DESCRIPTION OF THE TASK - Write out again the lines from the line with "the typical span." up to and including the line with "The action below", exactly as they stand below, and skip any picture.

----

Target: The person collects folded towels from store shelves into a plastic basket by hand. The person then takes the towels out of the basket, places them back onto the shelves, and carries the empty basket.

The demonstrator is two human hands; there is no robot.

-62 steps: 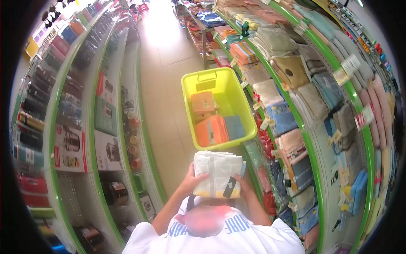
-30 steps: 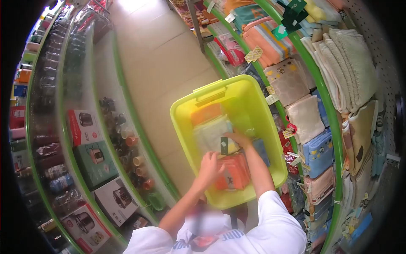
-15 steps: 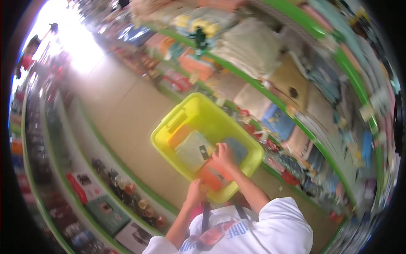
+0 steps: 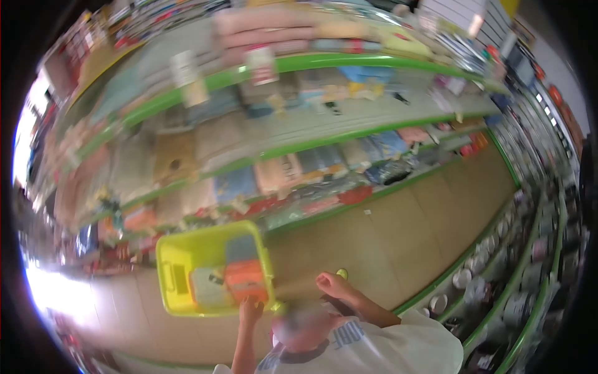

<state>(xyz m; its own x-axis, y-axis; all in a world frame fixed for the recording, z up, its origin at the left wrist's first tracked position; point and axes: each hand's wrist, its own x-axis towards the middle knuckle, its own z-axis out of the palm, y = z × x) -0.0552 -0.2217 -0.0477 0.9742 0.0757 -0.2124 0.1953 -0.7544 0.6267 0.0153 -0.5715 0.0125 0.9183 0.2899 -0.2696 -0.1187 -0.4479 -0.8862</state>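
Left hand (image 4: pixel 251 308) at lime-green tub's (image 4: pixel 199 246) rim, beside orange folded towels (image 4: pixel 244 274).
Left grip: can't tell; right hand (image 4: pixel 334 285) curled, nothing visible held.

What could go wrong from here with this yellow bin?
The left hand is at the bin's near rim while the right hand is away from it, so a one-handed tug might swing or tip the bin. The bin sits close to the low shelf, so it could catch goods there. The orange folded cloth and white folded cloth look loose inside and might slide or unfold.
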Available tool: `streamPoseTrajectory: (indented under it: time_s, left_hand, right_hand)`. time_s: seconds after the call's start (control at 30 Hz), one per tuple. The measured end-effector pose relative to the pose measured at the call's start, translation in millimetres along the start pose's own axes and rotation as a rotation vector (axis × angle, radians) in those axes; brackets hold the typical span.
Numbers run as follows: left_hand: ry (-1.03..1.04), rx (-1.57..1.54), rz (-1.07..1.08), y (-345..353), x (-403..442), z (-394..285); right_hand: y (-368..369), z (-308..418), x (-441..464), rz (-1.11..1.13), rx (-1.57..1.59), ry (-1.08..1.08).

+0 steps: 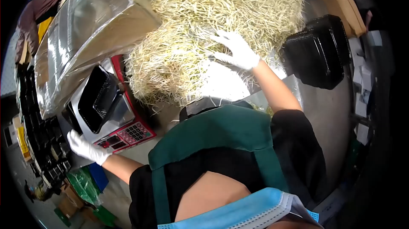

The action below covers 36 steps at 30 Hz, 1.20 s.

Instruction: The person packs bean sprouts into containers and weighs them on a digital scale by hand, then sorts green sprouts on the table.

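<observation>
A large heap of pale sprouts (pixel 226 3) spreads over the work surface in front of me. My right hand (pixel 236 50), in a white glove, reaches onto the heap with its fingers apart and nothing visible between them. On a red and silver scale (pixel 128 133) to the left rests a black tray (pixel 100 99). Beside the scale's near left corner is my left hand (pixel 87 147), also in a white glove; its fingers look extended, and no object shows in it.
Black trays (pixel 317 50) stand at the right of the heap, near a cardboard box (pixel 345 10). A plastic-lined box (pixel 98 24) stands behind the scale. Stacked black trays (pixel 47 144) line the far left. Another person's sleeve (pixel 30 16) shows at the upper left.
</observation>
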State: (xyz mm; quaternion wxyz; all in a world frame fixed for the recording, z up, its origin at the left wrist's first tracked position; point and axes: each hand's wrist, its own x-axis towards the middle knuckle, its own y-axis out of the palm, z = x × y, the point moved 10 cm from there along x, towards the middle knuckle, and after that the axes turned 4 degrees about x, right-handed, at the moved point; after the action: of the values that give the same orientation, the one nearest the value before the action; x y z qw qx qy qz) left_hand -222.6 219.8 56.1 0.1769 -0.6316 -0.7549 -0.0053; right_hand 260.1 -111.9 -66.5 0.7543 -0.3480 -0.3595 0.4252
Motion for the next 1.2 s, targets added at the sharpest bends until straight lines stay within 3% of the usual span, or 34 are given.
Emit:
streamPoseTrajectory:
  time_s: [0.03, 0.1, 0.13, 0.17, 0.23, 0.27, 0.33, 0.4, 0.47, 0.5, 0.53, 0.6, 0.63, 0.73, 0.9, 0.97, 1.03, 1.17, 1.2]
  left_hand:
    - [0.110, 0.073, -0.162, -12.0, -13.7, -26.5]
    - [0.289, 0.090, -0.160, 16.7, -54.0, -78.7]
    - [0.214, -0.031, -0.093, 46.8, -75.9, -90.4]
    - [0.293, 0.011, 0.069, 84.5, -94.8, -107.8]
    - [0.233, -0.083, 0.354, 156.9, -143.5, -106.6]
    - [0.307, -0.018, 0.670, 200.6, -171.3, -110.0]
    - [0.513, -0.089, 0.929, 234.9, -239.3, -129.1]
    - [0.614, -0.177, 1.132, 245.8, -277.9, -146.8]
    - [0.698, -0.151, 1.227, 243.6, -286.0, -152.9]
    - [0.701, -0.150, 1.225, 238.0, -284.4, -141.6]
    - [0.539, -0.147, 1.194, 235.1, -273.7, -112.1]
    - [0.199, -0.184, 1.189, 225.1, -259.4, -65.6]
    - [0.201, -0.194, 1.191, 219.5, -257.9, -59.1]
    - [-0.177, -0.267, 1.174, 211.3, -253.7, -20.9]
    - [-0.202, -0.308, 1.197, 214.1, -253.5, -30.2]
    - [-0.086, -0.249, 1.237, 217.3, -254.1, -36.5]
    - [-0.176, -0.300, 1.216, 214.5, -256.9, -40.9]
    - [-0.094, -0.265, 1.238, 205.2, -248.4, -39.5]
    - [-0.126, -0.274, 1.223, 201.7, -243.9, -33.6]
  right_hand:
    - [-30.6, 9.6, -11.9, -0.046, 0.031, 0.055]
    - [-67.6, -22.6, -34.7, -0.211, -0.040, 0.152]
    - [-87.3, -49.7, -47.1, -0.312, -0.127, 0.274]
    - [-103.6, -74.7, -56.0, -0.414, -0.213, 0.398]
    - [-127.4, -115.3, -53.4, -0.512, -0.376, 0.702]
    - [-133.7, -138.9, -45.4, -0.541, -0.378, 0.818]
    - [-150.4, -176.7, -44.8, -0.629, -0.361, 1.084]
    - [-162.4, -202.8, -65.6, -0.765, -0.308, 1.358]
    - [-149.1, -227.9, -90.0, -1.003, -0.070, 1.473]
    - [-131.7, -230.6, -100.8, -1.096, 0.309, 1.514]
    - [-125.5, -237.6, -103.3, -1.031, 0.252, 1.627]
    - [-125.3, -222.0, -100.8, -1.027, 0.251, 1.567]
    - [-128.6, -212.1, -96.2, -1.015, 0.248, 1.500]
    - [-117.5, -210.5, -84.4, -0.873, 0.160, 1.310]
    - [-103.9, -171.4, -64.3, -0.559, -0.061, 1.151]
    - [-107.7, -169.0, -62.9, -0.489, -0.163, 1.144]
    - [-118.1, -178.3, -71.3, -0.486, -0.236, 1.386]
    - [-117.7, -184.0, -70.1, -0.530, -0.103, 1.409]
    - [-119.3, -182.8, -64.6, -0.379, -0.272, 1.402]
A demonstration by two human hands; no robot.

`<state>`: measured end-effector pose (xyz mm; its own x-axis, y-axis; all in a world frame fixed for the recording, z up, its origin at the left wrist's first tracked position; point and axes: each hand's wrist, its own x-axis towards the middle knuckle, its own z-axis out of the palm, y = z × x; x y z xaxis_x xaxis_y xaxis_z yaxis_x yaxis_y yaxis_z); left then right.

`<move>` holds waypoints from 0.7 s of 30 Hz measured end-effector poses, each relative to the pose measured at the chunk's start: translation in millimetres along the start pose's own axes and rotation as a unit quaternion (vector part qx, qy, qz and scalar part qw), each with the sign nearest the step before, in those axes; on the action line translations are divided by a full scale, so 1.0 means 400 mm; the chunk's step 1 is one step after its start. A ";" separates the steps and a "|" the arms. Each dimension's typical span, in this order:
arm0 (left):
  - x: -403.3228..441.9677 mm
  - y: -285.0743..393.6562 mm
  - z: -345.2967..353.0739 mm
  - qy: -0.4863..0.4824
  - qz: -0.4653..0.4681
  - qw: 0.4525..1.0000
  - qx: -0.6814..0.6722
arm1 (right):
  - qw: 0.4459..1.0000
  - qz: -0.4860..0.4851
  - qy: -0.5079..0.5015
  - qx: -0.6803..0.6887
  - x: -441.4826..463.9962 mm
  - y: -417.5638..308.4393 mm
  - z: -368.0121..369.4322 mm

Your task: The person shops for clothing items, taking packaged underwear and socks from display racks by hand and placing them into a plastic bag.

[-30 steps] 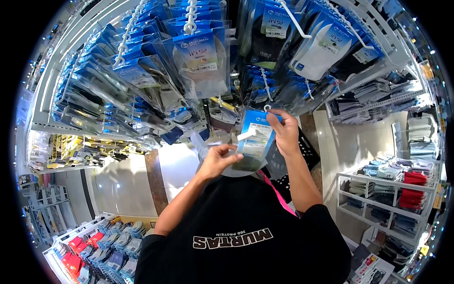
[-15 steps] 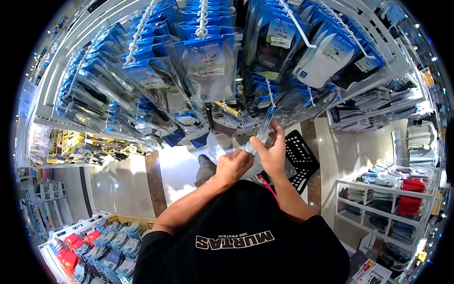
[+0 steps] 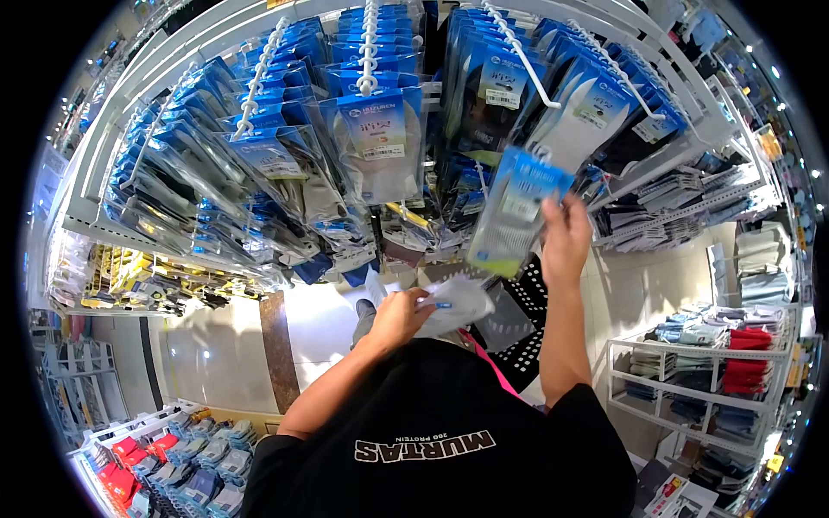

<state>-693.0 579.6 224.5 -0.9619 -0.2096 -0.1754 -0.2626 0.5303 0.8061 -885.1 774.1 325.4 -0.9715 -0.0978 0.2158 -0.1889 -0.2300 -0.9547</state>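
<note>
My right hand [image 3: 566,242] grips the right edge of a blue-topped clear sock package [image 3: 516,211], which hangs tilted in front of the rack, its label facing me. Its outline is slightly blurred. Lower down, my left hand [image 3: 399,319] is closed on a crumpled clear plastic bag [image 3: 458,304] just before my chest. Rows of similar packages [image 3: 378,142] hang on white hooks [image 3: 523,60] above both hands. One package with a white sock [image 3: 577,112] is right behind the held one.
A black perforated basket [image 3: 528,289] is below my right forearm. White shelves with folded clothes [image 3: 747,358] stand at the right. Yellow-topped packs [image 3: 164,272] hang at the left, and a bin of red and grey items [image 3: 203,470] sits at lower left.
My hands were together at the package and have moved apart. My right hand has gone up and right with a package now facing me; my left hand stays low with the clear plastic.
</note>
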 end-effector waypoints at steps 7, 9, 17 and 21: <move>-0.021 0.022 -0.024 -0.027 -0.037 0.999 -0.002 | 0.988 -0.084 -0.099 0.088 0.202 -0.102 0.120; -0.026 0.021 -0.027 -0.015 -0.042 0.999 -0.016 | 0.993 -0.065 -0.097 0.037 0.235 -0.099 0.144; -0.029 0.007 -0.027 0.046 -0.031 0.993 -0.108 | 0.984 -0.145 -0.034 -0.102 0.295 -0.018 0.171; -0.018 0.002 -0.038 0.066 -0.034 0.986 -0.147 | 0.970 -0.195 0.003 -0.143 0.196 -0.004 0.135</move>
<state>-685.2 568.8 235.0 -0.9194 -0.3524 -0.1747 -0.2738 0.2544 0.9275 -953.1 714.4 354.7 -0.8185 -0.0511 0.5723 -0.5740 0.0308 -0.8183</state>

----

ANSWER TO THE EXERCISE -
Available tool: `streamPoseTrajectory: (indented under it: time_s, left_hand, right_hand)`. time_s: seconds after the call's start (control at 30 Hz), one per tuple. The measured end-effector pose relative to the pose measured at the call's start, translation in millimetres along the start pose's own axes and rotation as a rotation vector (axis × angle, radians) in those axes; brackets hold the typical span.
Numbers run as follows: left_hand: ry (-1.03..1.04), rx (-1.57..1.54), rz (-1.07..1.08), y (-345..353), x (-403..442), z (-394..285); right_hand: y (-368..369), z (-308..418), x (-441..464), rz (-1.11..1.13), rx (-1.57..1.59), ry (-1.08..1.08).

+0 steps: 

The action below covers 36 steps at 30 Hz, 1.20 s.

The answer contains nothing further.